From the data below, set down exactly the lines between the one holding "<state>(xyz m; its" and the one holding "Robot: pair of", inclusive, and no others.

__INFORMATION__
________________

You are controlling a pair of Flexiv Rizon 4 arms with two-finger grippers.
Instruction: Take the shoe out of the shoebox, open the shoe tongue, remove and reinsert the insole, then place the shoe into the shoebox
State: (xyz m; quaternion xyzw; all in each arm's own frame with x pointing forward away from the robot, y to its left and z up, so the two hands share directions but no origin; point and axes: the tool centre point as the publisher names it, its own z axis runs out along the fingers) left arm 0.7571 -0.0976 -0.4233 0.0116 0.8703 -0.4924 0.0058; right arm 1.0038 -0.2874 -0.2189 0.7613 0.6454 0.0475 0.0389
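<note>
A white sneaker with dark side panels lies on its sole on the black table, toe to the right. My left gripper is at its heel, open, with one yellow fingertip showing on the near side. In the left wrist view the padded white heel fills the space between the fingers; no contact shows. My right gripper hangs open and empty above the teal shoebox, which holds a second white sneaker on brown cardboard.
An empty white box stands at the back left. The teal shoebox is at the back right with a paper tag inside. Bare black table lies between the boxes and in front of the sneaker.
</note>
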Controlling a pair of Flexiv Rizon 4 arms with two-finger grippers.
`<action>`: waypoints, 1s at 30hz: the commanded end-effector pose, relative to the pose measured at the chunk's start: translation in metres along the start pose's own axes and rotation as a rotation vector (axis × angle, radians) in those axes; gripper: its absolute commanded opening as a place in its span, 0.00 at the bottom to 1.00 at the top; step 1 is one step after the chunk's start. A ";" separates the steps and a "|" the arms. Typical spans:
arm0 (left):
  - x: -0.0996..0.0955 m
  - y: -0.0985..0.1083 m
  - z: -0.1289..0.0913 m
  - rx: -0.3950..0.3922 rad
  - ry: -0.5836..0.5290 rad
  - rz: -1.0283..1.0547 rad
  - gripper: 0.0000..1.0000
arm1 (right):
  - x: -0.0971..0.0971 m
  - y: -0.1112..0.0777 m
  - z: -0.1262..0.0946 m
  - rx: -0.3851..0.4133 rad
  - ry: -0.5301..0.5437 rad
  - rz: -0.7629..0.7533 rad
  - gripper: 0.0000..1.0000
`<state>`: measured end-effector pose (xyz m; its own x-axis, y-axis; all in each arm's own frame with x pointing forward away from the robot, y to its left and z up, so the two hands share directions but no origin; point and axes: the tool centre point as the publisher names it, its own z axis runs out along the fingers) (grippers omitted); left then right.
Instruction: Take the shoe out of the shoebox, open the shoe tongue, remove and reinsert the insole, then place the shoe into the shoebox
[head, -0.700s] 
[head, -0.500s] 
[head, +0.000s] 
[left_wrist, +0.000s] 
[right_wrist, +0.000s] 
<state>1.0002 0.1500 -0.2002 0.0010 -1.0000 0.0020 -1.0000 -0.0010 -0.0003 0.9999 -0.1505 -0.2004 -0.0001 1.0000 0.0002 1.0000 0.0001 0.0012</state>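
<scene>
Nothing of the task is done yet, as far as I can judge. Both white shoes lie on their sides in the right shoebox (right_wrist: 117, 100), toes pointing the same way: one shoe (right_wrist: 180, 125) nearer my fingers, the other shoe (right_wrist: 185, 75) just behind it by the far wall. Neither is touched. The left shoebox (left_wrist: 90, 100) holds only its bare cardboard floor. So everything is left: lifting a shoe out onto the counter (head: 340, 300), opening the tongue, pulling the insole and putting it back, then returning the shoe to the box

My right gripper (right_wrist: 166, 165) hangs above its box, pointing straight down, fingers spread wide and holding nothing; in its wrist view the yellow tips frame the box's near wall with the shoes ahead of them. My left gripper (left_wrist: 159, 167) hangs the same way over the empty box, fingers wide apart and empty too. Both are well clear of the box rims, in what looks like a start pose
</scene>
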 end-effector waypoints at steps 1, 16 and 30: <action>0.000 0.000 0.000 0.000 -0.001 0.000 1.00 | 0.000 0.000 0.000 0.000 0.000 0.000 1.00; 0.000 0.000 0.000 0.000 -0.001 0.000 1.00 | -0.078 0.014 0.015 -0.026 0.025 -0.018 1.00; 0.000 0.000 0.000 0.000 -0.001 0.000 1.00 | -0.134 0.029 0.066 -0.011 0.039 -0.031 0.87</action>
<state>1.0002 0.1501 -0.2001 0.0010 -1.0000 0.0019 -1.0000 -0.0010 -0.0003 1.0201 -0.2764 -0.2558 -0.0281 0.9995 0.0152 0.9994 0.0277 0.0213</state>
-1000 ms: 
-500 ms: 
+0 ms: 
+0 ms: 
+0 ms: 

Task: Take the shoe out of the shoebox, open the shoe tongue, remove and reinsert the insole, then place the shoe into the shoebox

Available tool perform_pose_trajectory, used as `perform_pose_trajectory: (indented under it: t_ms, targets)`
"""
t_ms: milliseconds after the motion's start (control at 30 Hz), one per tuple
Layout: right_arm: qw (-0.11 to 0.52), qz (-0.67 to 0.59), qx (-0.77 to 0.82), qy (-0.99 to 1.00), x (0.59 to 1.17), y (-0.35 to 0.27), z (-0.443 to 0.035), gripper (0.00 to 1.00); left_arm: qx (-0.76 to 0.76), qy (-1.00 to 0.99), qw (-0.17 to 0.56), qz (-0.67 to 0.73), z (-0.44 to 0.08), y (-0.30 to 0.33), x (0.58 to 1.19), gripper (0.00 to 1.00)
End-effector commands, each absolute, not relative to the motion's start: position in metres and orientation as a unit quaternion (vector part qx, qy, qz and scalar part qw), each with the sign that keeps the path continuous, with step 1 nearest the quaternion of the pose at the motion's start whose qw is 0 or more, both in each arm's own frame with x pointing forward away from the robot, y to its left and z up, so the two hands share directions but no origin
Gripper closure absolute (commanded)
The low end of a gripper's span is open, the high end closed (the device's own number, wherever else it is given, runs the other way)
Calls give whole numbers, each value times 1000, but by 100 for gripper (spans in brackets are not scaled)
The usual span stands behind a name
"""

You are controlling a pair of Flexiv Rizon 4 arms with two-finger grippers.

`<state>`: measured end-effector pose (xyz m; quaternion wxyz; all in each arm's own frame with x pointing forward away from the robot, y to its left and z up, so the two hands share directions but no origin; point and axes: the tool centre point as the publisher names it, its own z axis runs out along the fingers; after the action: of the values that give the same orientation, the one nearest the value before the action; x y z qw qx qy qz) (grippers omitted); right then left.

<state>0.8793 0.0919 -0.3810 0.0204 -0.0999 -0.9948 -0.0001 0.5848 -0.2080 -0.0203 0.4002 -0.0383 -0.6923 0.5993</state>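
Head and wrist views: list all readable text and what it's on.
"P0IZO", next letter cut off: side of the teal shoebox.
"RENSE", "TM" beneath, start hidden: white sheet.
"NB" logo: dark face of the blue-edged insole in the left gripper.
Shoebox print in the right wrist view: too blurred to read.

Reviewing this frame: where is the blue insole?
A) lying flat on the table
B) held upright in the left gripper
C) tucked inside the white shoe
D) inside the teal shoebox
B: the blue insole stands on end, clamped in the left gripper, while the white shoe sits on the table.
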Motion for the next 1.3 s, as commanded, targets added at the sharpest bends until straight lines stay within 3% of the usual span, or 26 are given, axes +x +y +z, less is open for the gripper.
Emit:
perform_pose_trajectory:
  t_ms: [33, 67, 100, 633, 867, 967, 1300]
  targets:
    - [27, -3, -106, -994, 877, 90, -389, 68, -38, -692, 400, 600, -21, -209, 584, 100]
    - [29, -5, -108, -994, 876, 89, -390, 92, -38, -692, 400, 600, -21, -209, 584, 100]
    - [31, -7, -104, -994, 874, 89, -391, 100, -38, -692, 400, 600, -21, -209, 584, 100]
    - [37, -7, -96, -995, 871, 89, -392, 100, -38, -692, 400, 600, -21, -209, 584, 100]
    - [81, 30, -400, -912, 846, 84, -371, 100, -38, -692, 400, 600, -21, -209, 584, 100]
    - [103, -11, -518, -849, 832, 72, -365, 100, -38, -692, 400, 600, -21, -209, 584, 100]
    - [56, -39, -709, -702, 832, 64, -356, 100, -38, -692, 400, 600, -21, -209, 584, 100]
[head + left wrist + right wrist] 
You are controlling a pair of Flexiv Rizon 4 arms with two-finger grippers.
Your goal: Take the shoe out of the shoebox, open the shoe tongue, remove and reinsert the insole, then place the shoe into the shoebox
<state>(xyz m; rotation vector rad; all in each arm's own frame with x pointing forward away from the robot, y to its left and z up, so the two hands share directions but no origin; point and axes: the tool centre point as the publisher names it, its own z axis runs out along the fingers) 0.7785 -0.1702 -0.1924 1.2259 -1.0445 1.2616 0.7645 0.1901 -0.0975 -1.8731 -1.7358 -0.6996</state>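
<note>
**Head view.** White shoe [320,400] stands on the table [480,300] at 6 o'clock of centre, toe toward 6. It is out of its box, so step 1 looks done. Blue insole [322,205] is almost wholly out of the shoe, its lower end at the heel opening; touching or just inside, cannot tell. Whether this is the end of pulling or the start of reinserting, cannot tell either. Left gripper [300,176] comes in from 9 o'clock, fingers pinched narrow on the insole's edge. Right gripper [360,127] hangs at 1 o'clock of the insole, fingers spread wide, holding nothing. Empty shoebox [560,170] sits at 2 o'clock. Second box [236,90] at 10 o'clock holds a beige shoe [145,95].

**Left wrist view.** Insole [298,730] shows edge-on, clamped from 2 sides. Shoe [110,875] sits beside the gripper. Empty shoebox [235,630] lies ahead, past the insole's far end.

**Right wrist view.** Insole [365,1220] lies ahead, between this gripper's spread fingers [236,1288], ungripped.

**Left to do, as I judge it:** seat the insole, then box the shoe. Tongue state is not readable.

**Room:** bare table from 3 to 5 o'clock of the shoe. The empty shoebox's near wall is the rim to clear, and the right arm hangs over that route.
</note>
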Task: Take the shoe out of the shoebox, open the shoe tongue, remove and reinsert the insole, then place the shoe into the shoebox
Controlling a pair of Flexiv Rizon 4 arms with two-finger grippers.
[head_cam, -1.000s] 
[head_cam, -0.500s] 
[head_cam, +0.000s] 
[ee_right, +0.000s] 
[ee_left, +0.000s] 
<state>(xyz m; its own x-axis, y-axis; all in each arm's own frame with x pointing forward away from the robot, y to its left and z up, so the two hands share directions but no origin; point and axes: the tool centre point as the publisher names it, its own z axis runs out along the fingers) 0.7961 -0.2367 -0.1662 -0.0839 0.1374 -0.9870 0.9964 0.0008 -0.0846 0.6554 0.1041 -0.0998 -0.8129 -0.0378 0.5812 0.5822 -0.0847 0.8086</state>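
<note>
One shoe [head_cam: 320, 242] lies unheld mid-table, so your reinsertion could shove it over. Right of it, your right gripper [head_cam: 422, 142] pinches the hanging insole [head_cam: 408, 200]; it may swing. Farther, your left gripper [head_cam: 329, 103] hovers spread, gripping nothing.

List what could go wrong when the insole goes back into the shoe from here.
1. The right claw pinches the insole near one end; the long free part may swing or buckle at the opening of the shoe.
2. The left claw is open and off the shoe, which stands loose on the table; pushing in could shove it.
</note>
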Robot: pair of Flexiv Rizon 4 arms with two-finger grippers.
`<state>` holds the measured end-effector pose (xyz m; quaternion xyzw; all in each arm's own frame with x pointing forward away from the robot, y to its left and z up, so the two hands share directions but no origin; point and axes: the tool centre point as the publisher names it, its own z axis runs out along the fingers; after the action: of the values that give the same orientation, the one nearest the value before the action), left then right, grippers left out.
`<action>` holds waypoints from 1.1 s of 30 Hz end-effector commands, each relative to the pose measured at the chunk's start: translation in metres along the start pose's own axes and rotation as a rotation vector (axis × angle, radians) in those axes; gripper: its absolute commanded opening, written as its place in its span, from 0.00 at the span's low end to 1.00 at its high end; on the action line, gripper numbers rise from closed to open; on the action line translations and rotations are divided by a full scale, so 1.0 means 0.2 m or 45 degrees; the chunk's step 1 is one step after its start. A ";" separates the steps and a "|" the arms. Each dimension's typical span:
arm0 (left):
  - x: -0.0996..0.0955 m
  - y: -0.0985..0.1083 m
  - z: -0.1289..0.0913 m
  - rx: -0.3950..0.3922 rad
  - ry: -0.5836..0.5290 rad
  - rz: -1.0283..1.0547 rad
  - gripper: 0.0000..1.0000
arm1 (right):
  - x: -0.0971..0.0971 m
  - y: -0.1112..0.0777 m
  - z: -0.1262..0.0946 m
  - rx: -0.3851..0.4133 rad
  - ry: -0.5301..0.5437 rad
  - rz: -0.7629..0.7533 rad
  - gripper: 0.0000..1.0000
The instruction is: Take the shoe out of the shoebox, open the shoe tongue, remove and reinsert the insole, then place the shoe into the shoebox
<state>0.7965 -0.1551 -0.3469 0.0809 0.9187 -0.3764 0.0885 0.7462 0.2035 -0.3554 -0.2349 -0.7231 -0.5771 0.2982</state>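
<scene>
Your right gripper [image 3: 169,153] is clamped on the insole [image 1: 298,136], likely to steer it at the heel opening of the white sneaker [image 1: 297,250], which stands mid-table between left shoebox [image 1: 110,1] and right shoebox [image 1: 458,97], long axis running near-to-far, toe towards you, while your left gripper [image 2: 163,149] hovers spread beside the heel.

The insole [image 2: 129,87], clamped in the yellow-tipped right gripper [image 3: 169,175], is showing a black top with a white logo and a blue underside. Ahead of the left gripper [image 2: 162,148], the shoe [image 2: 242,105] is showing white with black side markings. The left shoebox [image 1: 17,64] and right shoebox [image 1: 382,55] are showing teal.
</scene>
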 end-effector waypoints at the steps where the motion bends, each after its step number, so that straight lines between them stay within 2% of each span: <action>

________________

__ANSWER BELOW__
<state>(xyz m; its own x-axis, y-axis; all in each arm's own frame with x pointing forward away from the robot, y to its left and z up, so the two hands share directions but no origin; point and axes: the tool centre point as the publisher names it, its own z axis runs out along the fingers) 0.7961 -0.2367 -0.1662 -0.0839 0.1374 -0.9870 0.9964 0.0008 -0.0846 0.6554 0.1041 -0.0998 -0.8129 -0.0378 0.5812 0.5822 -0.0847 0.8086</state>
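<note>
One shoe [head_cam: 320, 242] lies unheld mid-table, so your reinsertion could shove it over. Right of it, your right gripper [head_cam: 422, 142] pinches the hanging insole [head_cam: 408, 200]; it may swing. Farther, your left gripper [head_cam: 329, 103] hovers spread, gripping nothing.

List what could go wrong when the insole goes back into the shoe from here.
1. The right claw pinches the insole near one end; the long free part may swing or buckle at the opening of the shoe.
2. The left claw is open and off the shoe, which stands loose on the table; pushing in could shove it.
</note>
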Robot: pair of Flexiv Rizon 4 arms with two-finger grippers.

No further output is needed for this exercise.